(Problem to solve):
Would you output the whole of the data exactly?
::: Data shown :::
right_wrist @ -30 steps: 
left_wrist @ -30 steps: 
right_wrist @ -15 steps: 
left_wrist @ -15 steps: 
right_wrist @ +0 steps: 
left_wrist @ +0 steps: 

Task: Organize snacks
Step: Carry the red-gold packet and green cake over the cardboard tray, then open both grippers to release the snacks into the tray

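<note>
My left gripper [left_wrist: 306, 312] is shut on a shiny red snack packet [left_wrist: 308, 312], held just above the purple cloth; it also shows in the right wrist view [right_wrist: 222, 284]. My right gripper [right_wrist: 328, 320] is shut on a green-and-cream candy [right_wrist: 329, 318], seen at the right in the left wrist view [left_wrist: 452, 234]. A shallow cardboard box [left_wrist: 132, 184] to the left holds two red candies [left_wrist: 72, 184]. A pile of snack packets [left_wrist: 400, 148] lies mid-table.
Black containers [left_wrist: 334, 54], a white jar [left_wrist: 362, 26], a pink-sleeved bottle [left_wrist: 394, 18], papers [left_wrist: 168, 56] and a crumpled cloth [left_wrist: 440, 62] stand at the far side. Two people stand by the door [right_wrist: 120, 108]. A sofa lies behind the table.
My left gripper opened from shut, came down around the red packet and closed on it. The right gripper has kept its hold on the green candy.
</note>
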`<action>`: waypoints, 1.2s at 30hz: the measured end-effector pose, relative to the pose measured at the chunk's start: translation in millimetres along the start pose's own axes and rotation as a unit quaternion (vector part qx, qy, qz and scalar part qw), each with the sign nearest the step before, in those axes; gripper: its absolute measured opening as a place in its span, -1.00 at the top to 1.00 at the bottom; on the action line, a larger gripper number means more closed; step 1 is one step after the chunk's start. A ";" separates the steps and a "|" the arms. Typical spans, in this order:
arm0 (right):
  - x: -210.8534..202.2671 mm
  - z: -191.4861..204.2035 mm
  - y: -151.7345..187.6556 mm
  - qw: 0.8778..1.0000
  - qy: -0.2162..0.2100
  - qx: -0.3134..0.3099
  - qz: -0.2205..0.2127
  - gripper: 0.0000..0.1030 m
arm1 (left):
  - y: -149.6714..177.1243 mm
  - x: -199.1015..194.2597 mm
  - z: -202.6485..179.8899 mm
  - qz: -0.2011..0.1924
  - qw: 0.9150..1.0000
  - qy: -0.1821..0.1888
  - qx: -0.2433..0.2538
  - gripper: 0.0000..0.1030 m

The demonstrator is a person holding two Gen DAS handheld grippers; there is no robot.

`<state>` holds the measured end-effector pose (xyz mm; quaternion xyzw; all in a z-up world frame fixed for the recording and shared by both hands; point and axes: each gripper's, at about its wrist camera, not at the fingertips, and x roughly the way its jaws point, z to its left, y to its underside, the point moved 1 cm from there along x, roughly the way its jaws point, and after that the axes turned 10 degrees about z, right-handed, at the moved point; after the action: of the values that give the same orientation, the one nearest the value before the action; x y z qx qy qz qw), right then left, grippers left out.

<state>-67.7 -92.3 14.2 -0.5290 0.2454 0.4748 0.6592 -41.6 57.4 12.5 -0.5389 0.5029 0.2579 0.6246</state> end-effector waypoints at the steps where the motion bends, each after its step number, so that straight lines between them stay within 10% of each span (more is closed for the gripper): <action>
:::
(Output):
right_wrist @ -30 steps: 
left_wrist @ -30 steps: 
right_wrist @ -15 steps: 
left_wrist @ -15 steps: 
right_wrist @ +0 steps: 
left_wrist @ +0 steps: 

Task: Organize snacks
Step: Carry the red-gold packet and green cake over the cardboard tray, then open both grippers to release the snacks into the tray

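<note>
My left gripper [left_wrist: 306, 312] is shut on a shiny red snack packet [left_wrist: 308, 312], held just above the purple cloth; it also shows in the right wrist view [right_wrist: 222, 284]. My right gripper [right_wrist: 328, 320] is shut on a green-and-cream candy [right_wrist: 329, 318], seen at the right in the left wrist view [left_wrist: 452, 234]. A shallow cardboard box [left_wrist: 132, 184] to the left holds two red candies [left_wrist: 72, 184]. A pile of snack packets [left_wrist: 400, 148] lies mid-table.
Black containers [left_wrist: 334, 54], a white jar [left_wrist: 362, 26], a pink-sleeved bottle [left_wrist: 394, 18], papers [left_wrist: 168, 56] and a crumpled cloth [left_wrist: 440, 62] stand at the far side. Two people stand by the door [right_wrist: 120, 108]. A sofa lies behind the table.
My left gripper opened from shut, came down around the red packet and closed on it. The right gripper has kept its hold on the green candy.
</note>
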`<action>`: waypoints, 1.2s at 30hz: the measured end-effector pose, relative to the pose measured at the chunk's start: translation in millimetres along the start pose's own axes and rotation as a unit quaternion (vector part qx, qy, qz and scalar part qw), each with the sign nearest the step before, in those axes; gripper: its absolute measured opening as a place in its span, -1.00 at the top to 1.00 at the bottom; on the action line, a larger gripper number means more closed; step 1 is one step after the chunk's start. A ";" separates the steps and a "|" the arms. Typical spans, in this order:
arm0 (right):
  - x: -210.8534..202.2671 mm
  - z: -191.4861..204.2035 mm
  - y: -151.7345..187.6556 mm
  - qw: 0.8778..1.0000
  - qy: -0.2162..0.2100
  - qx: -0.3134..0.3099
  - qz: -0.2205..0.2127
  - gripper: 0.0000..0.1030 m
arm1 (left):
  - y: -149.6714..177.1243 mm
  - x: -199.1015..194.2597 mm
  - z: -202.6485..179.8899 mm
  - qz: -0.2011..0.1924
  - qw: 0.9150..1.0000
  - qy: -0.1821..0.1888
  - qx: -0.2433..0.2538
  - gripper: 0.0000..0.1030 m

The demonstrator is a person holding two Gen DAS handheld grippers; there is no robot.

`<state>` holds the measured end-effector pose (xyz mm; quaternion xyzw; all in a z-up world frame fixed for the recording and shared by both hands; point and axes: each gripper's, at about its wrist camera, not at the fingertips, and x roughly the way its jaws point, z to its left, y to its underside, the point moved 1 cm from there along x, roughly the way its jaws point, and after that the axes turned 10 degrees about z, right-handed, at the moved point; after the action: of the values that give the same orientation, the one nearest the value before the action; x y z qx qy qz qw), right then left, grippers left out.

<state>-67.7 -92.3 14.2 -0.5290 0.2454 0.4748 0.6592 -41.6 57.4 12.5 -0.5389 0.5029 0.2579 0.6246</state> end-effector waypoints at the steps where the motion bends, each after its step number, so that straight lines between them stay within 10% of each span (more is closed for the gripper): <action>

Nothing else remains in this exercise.